Seven long years ago, Jack Carstares, the Earl of Wyncham, sacrificed his honour for his brother and has been in exile ever since.
Returning to England, Jack pretends to be a gentleman named Sir Anthony Ferndale but makes his living in a most ungentlemanly fashion, as a highwayman and a gambler.
When Jack encounters his nemesis, the Duke of Andover, in the midst of kidnapping Diana Beauleigh, the two old enemies come to blows.
Can Jack save the beautiful Diana from rakes, kidnap and ruin…?
๐ My Thoughts..
It's 100 years since the first publication of The Black Moth and it is safe to say that the Regency novels of Georgette Heyer are every bit as popular today as they were back in 1921 and to celebrate the event there is a beautiful 100th anniversary edition.
It's been interesting to step back in time to revisit The Black Moth, which I first read far too many years ago when I was in my mid teens. The story is as enticing as I remember with characters who leap off the page and with a Georgian setting which is so reminiscent of the period it's as though Georgette Heyer is actually sitting writing at her escritoire in the mid-eighteenth century rather than the early twentieth.

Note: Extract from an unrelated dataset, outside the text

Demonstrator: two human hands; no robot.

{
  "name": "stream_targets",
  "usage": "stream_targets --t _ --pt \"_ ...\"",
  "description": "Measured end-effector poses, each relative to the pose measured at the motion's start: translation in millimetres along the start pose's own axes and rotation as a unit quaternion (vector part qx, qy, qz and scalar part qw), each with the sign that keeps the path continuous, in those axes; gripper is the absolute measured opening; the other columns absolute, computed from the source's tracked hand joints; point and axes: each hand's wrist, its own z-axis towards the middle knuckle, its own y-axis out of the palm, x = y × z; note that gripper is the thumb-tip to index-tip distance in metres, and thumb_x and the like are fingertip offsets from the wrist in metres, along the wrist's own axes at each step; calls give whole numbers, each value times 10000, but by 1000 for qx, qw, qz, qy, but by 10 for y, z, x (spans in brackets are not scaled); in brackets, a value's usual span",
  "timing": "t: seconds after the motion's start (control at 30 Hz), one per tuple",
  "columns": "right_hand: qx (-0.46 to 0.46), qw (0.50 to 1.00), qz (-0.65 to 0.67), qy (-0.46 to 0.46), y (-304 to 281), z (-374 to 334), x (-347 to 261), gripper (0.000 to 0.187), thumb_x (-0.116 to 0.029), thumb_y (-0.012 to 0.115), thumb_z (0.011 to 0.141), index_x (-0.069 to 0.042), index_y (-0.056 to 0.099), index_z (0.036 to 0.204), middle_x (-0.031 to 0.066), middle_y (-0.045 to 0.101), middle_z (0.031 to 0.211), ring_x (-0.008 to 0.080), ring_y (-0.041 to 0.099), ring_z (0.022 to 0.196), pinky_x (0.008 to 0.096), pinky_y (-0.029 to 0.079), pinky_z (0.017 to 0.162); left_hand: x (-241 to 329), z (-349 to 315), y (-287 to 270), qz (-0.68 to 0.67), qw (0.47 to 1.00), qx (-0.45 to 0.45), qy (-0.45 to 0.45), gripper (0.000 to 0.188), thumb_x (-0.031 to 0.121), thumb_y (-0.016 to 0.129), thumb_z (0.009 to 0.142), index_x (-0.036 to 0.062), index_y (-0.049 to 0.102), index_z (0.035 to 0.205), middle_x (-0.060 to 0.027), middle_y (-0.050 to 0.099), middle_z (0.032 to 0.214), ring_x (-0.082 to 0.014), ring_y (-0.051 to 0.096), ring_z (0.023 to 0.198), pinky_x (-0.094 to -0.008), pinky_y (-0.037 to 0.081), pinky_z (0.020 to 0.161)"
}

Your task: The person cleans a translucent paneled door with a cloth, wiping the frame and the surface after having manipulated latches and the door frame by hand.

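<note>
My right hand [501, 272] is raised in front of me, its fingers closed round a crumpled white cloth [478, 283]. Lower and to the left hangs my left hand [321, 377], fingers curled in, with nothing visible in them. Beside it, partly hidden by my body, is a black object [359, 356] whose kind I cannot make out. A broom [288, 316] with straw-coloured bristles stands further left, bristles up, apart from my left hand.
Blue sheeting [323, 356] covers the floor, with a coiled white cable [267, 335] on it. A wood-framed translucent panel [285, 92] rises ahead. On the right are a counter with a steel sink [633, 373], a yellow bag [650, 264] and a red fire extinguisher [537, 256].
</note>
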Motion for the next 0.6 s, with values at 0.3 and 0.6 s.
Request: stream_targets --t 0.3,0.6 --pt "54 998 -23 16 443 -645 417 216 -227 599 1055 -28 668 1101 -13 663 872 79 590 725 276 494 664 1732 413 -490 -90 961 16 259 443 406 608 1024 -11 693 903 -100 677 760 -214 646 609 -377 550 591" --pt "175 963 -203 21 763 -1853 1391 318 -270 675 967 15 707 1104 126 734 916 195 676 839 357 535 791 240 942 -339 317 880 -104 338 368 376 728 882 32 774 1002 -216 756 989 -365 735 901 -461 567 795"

The mood is captured instantly with the tale of two brothers, the elder, Jack Carstares sacrificed his own reputation in order to save the family honour and protect his younger and more irresponsible brother but when Jack, now Earl of Wyncham, returns from exile he discovers his old adversary, the Duke of Andover, is about to abduct, Diana Beauleigh a society beauty. From card games, to sword fights and with a little swashbuckling highwayman in between, The Black Moth is a great romp through the great, and the good, of Georgian England.

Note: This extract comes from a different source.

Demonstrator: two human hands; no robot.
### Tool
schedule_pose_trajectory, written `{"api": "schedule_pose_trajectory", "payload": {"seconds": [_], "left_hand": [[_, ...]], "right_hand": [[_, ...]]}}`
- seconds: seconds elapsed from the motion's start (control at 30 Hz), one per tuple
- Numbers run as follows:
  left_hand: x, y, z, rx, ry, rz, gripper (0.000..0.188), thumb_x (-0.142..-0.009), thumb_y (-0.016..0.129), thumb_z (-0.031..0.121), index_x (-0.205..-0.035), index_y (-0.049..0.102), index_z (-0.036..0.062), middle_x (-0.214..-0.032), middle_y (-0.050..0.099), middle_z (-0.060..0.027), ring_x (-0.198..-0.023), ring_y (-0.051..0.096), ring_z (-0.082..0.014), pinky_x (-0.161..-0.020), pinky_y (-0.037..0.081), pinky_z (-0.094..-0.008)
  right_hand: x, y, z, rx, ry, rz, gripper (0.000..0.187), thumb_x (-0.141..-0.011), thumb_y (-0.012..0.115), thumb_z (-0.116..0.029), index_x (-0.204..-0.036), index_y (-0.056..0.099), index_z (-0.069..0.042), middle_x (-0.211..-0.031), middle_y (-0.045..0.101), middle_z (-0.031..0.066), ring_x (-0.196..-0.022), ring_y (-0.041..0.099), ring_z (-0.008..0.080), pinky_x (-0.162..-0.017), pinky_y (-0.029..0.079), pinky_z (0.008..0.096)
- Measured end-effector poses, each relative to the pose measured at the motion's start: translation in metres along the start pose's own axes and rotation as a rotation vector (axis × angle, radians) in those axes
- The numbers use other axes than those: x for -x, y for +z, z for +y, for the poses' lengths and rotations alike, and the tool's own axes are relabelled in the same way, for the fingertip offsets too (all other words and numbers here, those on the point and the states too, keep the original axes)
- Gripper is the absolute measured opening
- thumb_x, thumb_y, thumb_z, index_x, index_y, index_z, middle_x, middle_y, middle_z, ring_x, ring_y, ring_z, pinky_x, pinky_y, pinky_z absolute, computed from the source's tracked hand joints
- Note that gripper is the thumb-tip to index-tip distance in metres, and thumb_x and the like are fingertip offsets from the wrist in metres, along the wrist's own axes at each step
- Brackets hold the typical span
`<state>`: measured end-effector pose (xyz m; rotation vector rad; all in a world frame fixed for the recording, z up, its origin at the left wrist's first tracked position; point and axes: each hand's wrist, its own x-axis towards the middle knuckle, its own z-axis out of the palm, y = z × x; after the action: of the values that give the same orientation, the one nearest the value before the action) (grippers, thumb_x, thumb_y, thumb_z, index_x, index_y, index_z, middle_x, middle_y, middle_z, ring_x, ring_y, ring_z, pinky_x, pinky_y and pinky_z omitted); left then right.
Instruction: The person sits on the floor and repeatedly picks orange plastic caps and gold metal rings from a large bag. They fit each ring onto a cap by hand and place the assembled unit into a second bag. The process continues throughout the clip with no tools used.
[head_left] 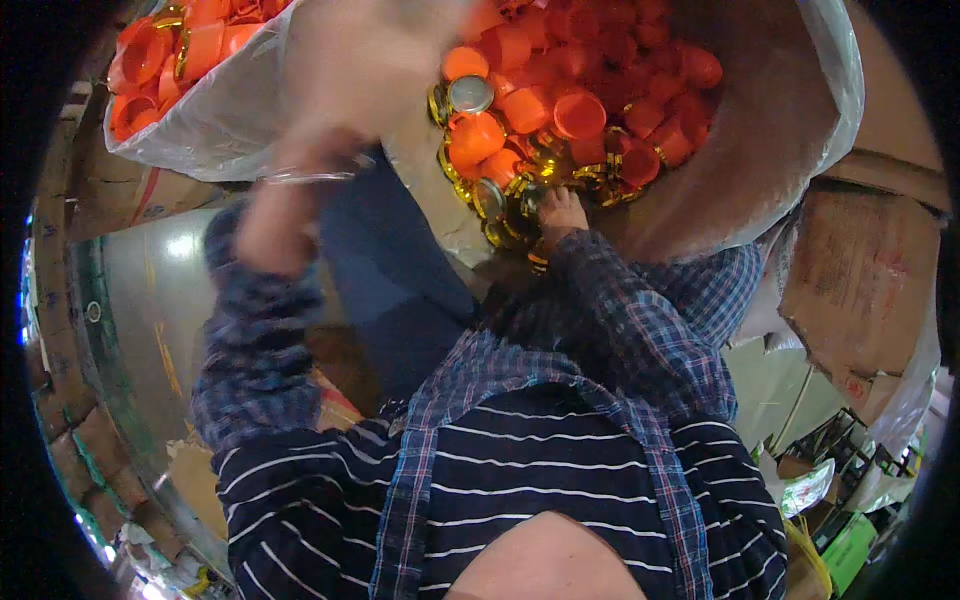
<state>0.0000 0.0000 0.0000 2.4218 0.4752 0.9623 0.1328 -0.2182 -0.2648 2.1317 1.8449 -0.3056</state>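
My right hand (563, 213) reaches into the near edge of a heap in a large plastic-lined bag (768, 190). Its fingers are curled against a gold metal lid (532, 200), partly hidden by the other lids around it. Orange plastic cups (578, 115) fill the bag behind that hand. Among them lies a round lid with a silvery face (470, 94). My left hand (375, 60) is raised at the upper left, between this bag and a second one, and smeared by motion. Its fingers and anything in them cannot be made out.
The second plastic-lined bag (215, 140), at the far left, holds more orange cups (145, 55). Cardboard (860, 285) stands to the right. My knee in dark trousers (395, 270) is beside the near bag. A green box (848, 555) and clutter lie at the lower right.
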Motion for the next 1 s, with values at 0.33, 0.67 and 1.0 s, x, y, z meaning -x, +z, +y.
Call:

Interesting to think that Heyer wrote The Black Moth when she was in her early teens, ostensibly, to amuse her younger brother who was sick at the time. It certainly sets the course for her future writing career which lasted until her death in 1974.
About the Author
Author of over fifty books, Georgette Heyer is the best-known and best-loved of all historical novelists, who made the Regency period her own. Her first novel, The Black Moth, published in 1921, was written at the age of seventeen to amuse her convalescent brother; her last was My Lord John. Although most famous for her historical novels, she also wrote eleven detective stories. Georgette Heyer died in 1974 at the age of seventy-one.